## EXERCISE BRIEF
Write out the entries below exactly, from the first line to the one with "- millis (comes", both ends included.

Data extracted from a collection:
----------
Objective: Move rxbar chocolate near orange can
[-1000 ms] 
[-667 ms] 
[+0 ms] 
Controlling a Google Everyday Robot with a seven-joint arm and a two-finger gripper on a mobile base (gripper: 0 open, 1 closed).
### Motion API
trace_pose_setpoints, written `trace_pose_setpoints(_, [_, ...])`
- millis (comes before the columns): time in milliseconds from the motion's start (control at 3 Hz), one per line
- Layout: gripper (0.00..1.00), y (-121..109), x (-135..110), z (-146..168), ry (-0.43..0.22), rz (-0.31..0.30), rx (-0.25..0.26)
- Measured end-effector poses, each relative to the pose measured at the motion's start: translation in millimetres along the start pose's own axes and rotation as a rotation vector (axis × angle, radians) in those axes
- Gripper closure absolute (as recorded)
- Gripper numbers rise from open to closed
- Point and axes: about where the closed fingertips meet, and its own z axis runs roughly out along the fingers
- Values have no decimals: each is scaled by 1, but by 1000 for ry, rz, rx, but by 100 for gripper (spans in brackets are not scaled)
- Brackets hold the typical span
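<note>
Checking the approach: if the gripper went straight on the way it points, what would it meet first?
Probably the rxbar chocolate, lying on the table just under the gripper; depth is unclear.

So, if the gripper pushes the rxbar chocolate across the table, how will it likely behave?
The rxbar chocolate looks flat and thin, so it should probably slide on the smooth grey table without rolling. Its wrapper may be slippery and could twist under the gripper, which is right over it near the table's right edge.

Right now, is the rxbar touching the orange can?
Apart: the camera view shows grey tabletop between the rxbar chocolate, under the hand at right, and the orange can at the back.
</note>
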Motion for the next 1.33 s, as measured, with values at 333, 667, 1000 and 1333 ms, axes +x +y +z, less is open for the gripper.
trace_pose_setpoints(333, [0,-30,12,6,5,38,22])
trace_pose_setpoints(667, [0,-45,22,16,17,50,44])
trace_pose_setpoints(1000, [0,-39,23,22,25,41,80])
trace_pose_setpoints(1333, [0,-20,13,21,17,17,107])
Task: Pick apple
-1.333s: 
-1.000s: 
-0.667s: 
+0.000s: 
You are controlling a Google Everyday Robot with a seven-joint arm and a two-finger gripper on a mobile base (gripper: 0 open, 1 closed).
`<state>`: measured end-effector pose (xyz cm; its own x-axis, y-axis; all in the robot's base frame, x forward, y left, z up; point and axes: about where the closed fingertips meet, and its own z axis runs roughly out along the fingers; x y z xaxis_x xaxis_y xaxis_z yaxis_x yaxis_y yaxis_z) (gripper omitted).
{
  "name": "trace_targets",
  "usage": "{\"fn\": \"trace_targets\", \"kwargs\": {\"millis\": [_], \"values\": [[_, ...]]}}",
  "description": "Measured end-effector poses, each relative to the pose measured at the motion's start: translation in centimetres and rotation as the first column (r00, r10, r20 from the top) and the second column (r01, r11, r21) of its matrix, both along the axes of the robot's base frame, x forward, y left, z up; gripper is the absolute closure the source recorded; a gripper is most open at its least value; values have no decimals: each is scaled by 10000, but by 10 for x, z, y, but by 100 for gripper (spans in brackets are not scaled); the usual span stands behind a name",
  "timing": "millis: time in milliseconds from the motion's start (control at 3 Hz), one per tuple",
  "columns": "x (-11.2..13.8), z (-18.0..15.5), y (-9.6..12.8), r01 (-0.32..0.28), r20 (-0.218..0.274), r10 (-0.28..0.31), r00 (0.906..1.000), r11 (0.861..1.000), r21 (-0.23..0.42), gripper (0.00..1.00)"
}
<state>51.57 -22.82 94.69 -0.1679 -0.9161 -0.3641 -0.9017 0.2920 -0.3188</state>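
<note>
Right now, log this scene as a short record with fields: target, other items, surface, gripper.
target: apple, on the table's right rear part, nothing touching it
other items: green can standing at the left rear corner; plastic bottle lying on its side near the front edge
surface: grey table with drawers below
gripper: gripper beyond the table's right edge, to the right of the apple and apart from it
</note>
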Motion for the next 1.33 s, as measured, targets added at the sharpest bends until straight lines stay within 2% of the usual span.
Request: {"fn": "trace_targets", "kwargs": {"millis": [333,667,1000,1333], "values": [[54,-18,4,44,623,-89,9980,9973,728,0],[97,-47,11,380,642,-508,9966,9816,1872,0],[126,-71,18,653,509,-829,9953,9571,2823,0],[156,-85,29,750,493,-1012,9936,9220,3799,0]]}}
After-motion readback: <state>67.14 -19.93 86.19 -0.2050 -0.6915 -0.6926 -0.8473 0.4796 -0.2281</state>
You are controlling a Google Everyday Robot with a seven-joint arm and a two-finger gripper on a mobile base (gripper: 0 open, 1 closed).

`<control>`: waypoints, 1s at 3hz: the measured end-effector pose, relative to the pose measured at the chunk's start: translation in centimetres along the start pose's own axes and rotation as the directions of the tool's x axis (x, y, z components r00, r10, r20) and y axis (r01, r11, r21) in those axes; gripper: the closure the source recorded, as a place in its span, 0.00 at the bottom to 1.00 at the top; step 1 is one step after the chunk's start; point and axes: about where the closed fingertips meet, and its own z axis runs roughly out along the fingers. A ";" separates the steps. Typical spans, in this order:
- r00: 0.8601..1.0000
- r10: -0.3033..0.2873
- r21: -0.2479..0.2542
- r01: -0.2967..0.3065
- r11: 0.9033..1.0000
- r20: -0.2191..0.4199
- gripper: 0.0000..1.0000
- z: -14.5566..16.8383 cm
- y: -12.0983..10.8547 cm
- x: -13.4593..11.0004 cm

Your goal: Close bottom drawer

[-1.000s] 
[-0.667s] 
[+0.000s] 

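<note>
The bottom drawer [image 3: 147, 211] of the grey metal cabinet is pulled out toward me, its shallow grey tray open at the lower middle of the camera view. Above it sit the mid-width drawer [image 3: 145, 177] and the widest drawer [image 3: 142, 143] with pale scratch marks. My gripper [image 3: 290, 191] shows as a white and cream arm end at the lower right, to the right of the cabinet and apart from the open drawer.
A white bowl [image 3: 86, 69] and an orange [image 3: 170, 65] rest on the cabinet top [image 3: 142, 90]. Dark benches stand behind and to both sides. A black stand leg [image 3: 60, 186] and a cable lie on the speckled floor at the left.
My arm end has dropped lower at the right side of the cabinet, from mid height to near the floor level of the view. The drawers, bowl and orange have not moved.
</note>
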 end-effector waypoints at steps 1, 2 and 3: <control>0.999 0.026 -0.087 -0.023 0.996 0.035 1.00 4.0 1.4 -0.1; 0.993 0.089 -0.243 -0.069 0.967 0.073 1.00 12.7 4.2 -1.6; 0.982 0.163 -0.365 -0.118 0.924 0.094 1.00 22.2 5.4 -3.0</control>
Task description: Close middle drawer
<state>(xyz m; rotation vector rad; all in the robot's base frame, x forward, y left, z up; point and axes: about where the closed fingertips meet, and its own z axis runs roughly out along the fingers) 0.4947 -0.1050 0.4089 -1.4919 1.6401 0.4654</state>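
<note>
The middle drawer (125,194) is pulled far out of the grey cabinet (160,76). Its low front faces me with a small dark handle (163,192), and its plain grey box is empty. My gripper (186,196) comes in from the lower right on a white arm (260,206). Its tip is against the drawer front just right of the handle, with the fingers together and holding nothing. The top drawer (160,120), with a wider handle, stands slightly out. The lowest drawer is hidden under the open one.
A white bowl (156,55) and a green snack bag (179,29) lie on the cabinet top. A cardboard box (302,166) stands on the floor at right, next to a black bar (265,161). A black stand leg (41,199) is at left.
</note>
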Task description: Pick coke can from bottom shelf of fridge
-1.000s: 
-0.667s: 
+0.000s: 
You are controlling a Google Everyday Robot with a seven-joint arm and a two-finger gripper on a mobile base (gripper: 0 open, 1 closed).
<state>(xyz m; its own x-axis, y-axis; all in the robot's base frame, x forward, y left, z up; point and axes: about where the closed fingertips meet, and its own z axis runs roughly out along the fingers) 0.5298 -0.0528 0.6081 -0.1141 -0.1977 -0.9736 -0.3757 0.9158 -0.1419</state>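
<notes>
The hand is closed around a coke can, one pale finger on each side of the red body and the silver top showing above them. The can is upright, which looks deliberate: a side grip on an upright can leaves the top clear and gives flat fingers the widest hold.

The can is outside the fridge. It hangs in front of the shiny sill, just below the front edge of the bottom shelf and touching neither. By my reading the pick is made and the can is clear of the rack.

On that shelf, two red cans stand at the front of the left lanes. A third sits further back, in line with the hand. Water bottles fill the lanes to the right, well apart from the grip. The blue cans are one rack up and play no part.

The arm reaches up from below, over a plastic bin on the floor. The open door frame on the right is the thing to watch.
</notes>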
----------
## REPLY TO THE EXERCISE
Objective: Move rxbar chocolate near orange can
[-1000 ms] 
[-667 ms] 
[+0 ms] 
Controlling a Google Everyday Robot with a seven-joint arm and a two-finger gripper on a mobile base (gripper: 0 open, 1 closed).
### Motion API
trace_pose_setpoints, written `trace_pose_setpoints(_, [_, ...])`
- millis (comes before the columns): time in milliseconds from the motion's start (control at 3 Hz), one per line

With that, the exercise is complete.